_WHAT YOU SHOULD DO_
Please count the lines in the listing below where the word "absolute" appears. Give the number only.

━━━ MATERIALS PROVIDED

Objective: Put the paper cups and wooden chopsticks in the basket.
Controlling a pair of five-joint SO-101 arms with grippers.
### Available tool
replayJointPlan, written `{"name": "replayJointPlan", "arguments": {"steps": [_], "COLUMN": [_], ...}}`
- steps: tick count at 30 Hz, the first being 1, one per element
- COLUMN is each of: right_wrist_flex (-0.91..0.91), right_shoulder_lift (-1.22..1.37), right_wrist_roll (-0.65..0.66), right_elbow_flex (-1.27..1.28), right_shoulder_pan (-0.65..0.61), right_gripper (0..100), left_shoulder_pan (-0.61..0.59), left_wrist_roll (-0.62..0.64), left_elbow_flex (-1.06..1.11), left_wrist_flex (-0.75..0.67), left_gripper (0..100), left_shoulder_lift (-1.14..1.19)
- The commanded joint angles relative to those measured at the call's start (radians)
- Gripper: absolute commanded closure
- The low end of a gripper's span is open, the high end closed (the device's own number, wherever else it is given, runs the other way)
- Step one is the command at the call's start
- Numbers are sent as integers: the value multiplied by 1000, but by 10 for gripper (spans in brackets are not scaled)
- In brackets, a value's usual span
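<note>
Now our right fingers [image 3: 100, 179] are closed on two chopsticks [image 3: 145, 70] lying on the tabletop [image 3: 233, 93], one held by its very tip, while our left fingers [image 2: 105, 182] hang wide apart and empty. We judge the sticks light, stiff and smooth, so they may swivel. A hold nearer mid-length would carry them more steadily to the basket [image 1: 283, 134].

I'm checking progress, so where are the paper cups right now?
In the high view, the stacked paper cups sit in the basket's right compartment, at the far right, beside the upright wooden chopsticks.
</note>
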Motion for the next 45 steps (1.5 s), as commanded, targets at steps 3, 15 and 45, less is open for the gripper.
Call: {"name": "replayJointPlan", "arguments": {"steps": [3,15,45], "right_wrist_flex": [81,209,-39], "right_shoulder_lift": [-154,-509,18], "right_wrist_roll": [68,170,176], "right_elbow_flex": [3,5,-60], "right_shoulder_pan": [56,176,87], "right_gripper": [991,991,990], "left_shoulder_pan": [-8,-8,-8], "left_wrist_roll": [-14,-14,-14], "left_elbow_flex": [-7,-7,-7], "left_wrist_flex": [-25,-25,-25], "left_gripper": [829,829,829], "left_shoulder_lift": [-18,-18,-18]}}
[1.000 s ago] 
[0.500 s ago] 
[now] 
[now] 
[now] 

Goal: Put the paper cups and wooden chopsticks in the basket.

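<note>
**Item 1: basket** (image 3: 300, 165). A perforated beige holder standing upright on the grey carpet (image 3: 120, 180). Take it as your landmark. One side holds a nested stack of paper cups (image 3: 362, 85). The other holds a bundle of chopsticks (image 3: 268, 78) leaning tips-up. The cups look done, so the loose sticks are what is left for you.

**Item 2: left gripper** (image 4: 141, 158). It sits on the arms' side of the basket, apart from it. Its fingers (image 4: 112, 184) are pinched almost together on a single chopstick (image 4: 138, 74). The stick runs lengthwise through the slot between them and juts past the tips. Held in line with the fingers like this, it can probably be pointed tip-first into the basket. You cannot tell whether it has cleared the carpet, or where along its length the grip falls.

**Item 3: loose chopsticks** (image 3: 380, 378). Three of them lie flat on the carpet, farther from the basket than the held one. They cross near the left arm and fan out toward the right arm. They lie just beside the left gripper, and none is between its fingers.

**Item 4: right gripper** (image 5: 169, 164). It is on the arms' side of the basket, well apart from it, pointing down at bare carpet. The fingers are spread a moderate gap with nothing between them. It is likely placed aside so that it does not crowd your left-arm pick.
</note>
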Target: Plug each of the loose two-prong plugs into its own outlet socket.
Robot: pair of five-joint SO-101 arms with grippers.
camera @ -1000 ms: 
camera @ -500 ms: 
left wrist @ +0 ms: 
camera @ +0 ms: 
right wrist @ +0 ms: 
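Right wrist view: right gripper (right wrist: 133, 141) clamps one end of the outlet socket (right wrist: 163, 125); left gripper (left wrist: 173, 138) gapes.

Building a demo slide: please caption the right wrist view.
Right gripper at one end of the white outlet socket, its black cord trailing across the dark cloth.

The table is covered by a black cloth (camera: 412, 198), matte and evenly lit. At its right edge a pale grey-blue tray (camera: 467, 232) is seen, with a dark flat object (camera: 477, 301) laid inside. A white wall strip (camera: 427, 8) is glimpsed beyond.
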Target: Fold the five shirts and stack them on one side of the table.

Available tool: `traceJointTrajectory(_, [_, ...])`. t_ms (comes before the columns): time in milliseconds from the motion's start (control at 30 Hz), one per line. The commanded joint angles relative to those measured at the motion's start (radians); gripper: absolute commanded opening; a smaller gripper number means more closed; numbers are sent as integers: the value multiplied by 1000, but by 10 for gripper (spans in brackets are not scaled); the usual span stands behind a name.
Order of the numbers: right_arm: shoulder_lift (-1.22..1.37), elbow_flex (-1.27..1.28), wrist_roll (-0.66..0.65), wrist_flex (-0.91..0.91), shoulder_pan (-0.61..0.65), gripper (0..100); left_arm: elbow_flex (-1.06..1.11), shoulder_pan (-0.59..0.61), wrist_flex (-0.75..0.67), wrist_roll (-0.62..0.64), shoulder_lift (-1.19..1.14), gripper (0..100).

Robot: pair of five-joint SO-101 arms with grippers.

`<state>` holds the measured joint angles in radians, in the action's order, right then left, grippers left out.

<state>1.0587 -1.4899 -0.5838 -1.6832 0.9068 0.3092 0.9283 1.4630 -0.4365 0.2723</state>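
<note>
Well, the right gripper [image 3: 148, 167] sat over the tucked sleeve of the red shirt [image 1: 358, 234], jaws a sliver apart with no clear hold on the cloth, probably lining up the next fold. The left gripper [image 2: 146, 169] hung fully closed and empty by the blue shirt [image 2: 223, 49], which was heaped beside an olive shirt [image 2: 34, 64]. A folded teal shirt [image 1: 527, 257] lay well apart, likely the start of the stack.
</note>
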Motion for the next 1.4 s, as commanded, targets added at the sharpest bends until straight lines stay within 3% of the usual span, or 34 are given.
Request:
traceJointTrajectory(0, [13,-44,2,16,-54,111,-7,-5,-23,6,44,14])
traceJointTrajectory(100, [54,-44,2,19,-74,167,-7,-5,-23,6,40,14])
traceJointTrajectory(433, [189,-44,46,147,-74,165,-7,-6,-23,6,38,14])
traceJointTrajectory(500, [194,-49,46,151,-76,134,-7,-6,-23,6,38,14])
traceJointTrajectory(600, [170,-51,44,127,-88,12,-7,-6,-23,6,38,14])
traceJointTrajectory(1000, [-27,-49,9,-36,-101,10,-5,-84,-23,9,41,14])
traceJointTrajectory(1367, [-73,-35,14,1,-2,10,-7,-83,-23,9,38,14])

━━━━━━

_EXERCISE OUTPUT_
2